What are the domain and range of the function \( f(x)=\frac{x^{2}-4 x-12}{x+2} \) ? D: \( \{x \in \mathbb{R} \mid x \neq-2\}, R:\{y \in \mathbb{R} \mid y \neq-8\} \) \( D:\{x \in \mathbb{R} \mid x \neq 4\}, R:\{y \in \mathbb{R} \mid y \neq-2\} \) \( D:\{x \in \mathbb{R} \mid x \neq 2\}, R:\{y \in \mathbb{R} \mid y \neq 8\} \)
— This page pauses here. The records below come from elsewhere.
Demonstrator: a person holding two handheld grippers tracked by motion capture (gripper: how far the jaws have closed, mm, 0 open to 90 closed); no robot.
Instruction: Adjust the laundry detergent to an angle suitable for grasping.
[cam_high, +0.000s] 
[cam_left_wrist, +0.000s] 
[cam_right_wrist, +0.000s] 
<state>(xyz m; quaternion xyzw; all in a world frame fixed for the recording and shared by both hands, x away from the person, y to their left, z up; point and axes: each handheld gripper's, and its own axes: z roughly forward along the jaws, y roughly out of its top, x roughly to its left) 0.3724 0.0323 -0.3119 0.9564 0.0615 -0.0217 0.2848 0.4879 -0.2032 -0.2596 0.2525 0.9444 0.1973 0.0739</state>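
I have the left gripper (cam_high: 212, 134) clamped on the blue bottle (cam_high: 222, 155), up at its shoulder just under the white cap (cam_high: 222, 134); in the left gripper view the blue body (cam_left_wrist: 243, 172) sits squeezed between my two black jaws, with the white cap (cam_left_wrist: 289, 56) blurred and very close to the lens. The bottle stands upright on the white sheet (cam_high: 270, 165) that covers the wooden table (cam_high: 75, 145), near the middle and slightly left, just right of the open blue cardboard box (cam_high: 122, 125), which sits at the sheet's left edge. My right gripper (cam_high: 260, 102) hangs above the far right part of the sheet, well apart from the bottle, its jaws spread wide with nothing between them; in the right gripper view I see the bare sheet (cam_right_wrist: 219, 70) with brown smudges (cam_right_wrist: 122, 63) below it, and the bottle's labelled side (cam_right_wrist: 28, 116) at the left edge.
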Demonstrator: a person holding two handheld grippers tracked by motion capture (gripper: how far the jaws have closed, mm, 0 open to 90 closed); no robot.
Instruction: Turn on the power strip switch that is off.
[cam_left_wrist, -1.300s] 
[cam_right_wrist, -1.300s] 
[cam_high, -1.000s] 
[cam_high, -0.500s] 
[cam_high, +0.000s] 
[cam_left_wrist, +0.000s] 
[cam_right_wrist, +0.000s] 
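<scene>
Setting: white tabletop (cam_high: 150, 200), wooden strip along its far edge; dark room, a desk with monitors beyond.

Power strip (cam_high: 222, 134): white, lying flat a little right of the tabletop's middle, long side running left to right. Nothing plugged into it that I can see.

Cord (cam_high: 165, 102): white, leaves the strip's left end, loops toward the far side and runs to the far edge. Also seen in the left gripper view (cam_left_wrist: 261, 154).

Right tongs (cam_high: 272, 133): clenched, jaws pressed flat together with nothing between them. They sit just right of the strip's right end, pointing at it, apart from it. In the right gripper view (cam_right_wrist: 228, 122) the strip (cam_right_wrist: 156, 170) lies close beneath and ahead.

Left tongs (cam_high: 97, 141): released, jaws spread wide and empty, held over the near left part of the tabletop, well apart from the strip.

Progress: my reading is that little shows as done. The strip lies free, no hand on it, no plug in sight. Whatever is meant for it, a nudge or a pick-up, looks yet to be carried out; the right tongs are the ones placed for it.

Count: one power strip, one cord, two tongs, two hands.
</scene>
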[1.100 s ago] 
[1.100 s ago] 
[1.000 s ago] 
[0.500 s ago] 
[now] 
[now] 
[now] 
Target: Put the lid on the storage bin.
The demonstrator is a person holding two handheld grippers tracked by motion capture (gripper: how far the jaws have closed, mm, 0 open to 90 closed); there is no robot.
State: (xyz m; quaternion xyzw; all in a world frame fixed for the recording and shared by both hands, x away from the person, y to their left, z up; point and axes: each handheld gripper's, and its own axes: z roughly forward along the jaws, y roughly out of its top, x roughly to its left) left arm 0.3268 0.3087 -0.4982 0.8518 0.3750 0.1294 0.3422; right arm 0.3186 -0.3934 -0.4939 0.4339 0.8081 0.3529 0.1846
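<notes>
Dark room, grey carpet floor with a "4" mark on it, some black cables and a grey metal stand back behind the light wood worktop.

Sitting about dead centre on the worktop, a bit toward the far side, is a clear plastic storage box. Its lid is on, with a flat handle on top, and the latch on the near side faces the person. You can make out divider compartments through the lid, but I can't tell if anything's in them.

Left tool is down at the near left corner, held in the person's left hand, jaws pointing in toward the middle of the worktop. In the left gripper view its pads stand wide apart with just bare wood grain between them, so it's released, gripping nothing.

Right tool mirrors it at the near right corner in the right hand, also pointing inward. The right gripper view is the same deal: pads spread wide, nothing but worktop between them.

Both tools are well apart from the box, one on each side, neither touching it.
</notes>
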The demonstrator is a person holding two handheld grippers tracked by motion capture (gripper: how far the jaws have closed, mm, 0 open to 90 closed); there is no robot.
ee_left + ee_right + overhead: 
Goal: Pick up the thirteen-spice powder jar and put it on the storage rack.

When analyzing the function \( f(x)=\frac{x^{2}-4 x-12}{x+2} \), we first need to identify any restrictions on the domain. Since the denominator cannot be zero, we set \( x + 2 = 0 \) leading to \( x \neq -2 \). This means the domain is all real numbers except -2. For the range, we can simplify the function: \( f(x) = \frac{(x - 6)(x + 2)}{x + 2} \) for \( x \neq -2 \), which simplifies to \( f(x) = x - 6 \). This linear function suggests that the range is all real numbers, but we should verify if \( y = -8 \) is achievable. Setting \( x - 6 = -8 \) gives \( x = -2 \), which is not in the domain. Thus, the function can never actually take the value -8. All things considered, the domain \( D : \{x \in \mathbb{R} \mid x \neq -2\} \) and the range \( R : \{y \in \mathbb{R} \mid y \neq -8\} \) hold true! To make this fun, think of the domain as an exclusive club where -2 is not allowed inside, while the range is like an almost infinite dessert menu—everything is available except for the forbidden chocolate cake labeled "-8". Now, if you're looking to avoid mistakes while studying functions like this, always remember to check the denominators! They often hide critical restrictions that can change everything. Just like you wouldn't want to miss a party thinking it was a costume event when it was actually a formal affair; don’t let those pesky restrictions sneak by!